#### Prompt:
Please work out how many lines in the material below contain the string "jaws", and answer with that number only.

__________

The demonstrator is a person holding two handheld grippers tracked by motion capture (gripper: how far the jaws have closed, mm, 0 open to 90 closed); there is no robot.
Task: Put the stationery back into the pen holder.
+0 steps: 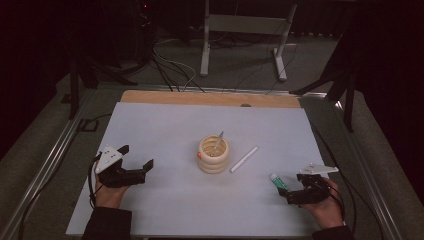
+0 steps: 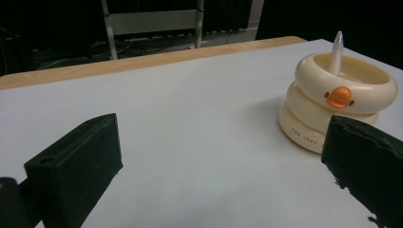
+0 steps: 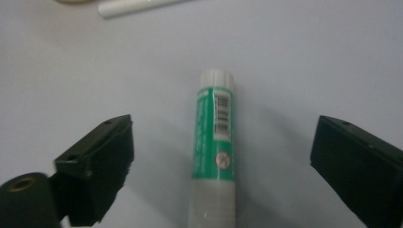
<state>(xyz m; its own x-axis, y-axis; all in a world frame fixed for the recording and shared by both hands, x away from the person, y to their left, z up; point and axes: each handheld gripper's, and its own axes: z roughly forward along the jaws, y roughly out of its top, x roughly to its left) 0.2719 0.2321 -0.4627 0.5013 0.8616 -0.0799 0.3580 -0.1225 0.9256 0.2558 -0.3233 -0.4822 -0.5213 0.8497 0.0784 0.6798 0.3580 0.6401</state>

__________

#### Task response:
2